Copy out each line of the entries below in which the string "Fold" appears.

Extracted data entries
*** Block opens ***
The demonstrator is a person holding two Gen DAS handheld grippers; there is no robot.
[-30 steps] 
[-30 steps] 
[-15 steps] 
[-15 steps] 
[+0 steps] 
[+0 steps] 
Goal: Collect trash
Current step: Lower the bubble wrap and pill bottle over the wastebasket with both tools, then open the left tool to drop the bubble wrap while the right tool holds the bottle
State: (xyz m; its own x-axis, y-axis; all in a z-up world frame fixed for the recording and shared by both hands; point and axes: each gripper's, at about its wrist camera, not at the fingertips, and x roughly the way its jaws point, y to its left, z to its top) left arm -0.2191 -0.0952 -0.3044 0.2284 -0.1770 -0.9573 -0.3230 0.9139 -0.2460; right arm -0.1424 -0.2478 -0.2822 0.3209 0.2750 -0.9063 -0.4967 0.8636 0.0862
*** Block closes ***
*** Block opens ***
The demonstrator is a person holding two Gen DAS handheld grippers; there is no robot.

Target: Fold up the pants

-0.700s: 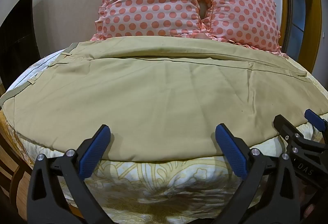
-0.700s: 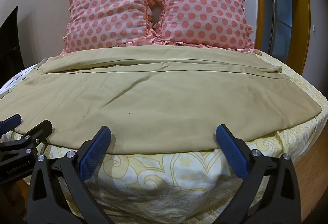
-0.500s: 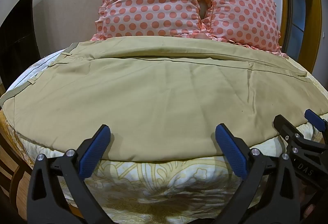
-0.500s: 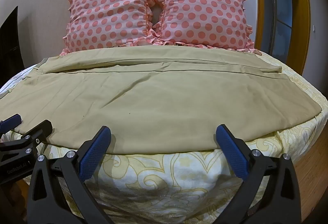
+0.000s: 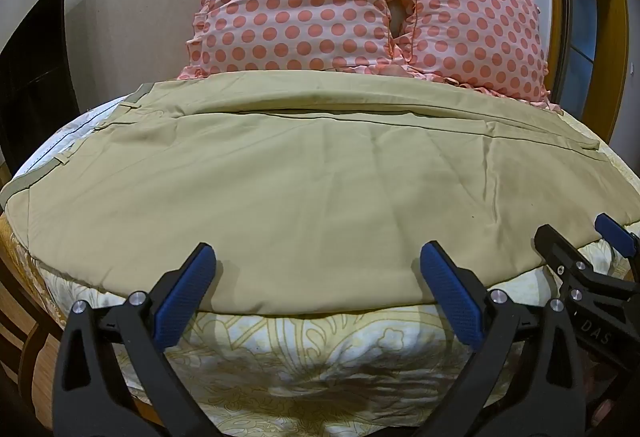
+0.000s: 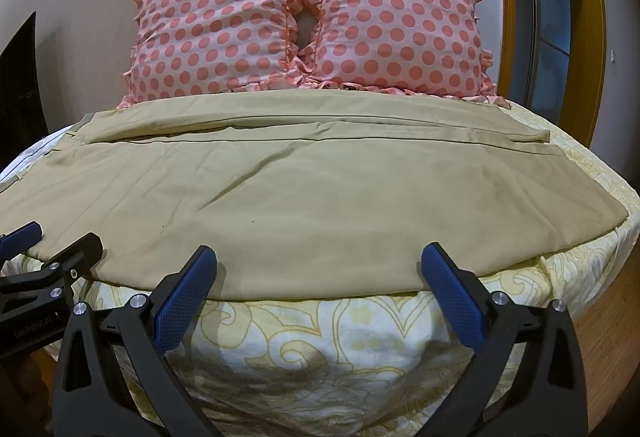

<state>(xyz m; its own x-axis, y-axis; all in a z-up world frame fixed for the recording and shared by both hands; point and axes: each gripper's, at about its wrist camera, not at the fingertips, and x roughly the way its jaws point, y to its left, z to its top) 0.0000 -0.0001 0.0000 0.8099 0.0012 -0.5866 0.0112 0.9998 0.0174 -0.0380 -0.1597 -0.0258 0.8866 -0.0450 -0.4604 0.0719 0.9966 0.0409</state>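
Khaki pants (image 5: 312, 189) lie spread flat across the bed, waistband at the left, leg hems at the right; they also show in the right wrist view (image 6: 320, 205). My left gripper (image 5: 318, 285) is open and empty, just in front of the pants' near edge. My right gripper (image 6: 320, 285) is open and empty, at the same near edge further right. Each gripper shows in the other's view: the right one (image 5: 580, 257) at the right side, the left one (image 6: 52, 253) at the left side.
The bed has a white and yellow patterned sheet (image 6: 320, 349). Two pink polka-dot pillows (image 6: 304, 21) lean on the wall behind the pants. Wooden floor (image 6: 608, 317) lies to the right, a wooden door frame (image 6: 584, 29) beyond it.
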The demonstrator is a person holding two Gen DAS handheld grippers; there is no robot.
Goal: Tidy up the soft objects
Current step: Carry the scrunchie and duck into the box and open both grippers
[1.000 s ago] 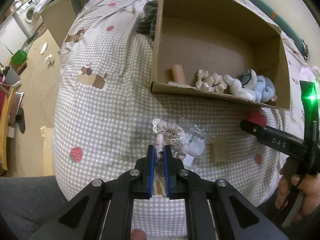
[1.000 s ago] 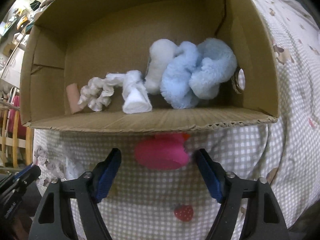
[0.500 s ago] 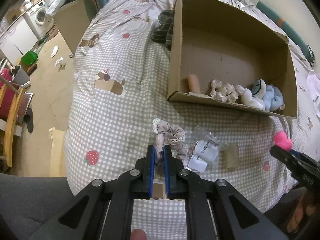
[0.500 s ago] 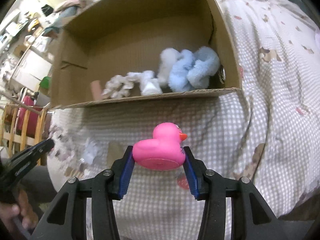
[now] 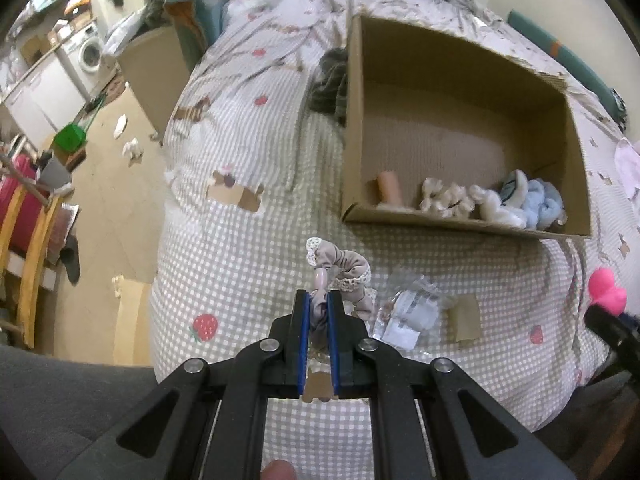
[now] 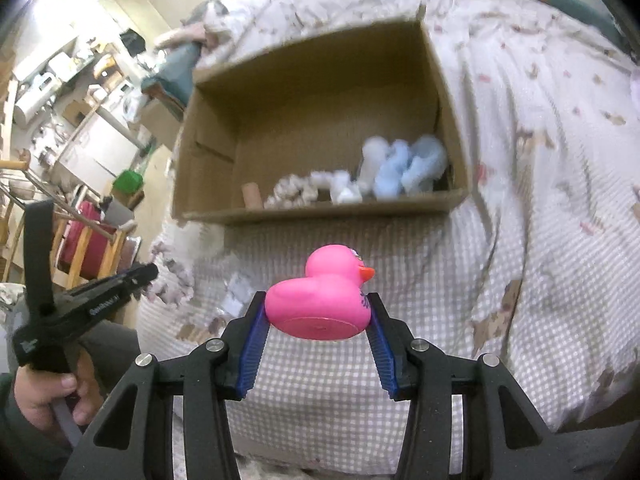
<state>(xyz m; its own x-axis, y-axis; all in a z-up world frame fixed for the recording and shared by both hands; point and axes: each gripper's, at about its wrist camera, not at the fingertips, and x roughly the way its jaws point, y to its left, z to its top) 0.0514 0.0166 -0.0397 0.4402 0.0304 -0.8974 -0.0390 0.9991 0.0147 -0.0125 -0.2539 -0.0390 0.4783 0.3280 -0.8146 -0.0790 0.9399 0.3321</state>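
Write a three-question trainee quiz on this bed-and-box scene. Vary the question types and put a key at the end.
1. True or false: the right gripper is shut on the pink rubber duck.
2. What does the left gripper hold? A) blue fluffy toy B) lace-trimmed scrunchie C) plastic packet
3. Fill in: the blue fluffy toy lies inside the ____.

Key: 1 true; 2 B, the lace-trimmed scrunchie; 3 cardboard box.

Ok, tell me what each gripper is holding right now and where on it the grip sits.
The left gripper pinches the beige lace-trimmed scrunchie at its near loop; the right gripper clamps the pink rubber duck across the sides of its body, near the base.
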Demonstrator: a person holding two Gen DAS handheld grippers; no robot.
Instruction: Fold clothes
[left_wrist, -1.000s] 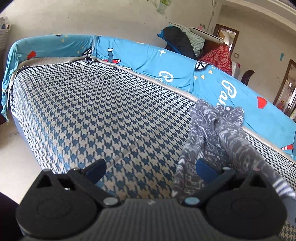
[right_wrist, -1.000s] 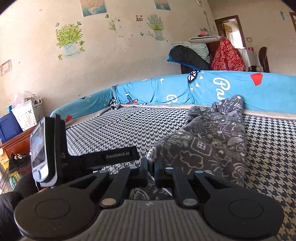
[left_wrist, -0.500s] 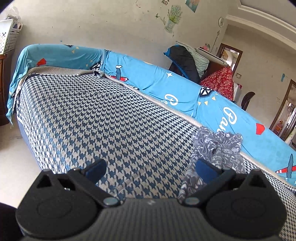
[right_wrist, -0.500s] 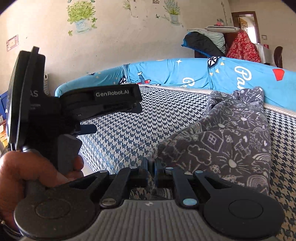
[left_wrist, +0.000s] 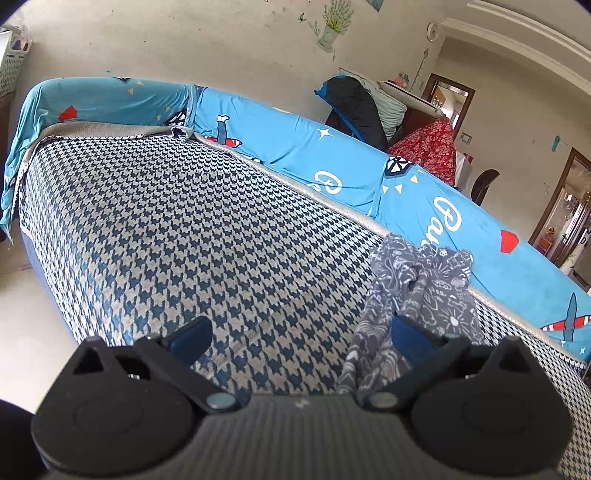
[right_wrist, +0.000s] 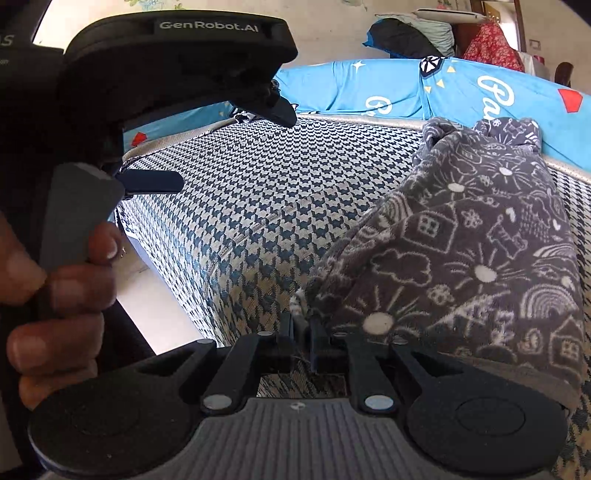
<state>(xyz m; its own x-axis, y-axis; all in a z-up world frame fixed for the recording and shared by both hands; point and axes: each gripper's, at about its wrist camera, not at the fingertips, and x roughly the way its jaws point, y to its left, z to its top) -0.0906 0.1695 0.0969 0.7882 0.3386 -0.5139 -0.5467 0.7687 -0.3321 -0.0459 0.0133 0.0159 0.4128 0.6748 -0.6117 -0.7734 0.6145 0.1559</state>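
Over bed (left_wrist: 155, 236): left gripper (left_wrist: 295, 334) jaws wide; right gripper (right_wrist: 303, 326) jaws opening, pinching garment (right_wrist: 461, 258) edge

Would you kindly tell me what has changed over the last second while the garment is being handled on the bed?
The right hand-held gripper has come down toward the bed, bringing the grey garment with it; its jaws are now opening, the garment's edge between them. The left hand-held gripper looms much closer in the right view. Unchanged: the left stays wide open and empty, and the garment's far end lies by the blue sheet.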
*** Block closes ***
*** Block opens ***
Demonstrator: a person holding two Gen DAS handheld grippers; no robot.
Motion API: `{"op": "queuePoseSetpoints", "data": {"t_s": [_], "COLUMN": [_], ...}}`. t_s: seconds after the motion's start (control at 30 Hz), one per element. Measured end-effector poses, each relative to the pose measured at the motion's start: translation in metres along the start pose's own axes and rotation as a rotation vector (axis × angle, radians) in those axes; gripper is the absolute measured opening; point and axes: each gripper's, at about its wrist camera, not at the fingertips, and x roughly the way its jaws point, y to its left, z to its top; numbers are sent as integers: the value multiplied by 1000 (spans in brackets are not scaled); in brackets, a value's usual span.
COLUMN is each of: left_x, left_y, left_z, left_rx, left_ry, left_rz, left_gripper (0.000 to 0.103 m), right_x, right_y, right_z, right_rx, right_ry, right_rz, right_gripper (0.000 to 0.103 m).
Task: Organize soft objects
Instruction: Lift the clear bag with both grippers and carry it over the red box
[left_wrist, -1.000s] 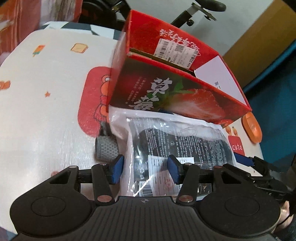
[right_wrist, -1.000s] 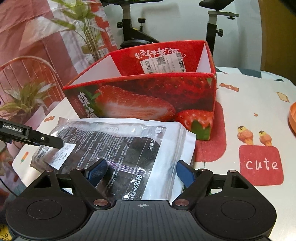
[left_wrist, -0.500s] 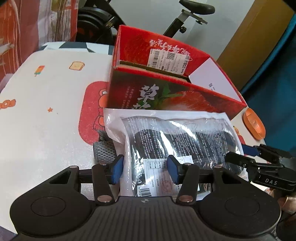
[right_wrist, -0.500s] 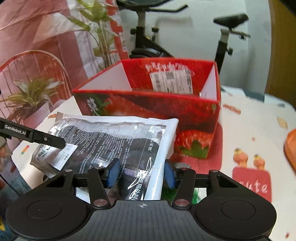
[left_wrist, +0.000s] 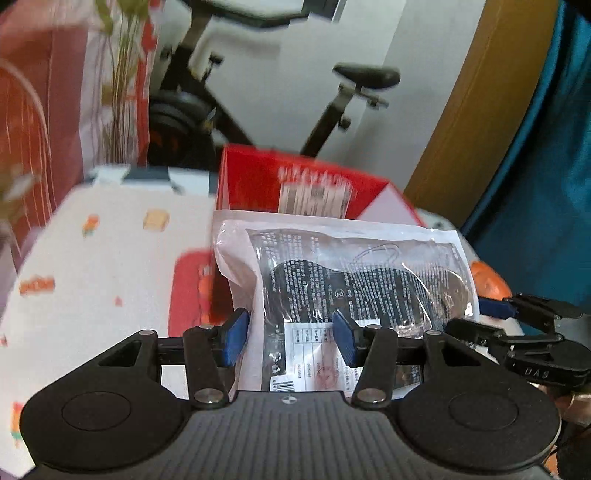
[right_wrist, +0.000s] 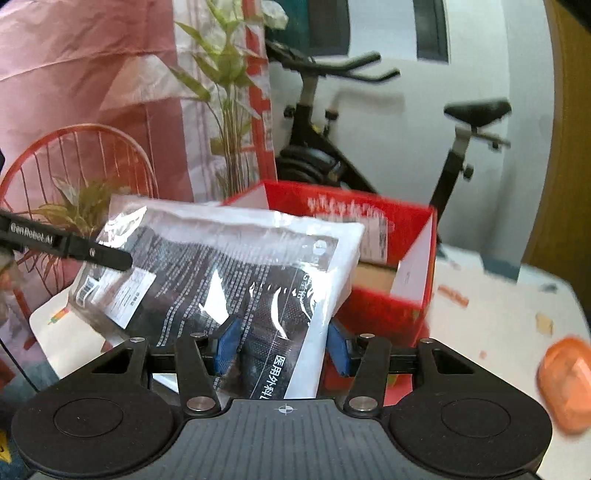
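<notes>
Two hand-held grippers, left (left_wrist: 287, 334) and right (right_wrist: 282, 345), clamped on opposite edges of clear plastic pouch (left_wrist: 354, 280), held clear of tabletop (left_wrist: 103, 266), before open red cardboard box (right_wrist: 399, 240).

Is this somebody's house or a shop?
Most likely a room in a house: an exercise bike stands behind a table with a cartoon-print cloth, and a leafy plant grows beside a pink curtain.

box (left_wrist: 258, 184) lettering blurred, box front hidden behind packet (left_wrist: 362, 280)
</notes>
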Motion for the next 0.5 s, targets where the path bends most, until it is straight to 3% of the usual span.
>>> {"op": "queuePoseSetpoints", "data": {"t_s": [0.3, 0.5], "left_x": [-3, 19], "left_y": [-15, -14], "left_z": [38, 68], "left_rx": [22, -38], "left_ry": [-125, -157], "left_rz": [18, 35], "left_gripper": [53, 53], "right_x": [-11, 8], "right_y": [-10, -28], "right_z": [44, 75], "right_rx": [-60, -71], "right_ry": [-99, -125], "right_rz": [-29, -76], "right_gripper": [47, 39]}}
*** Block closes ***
- _Answer area_
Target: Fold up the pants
Instruction: Fold clothes

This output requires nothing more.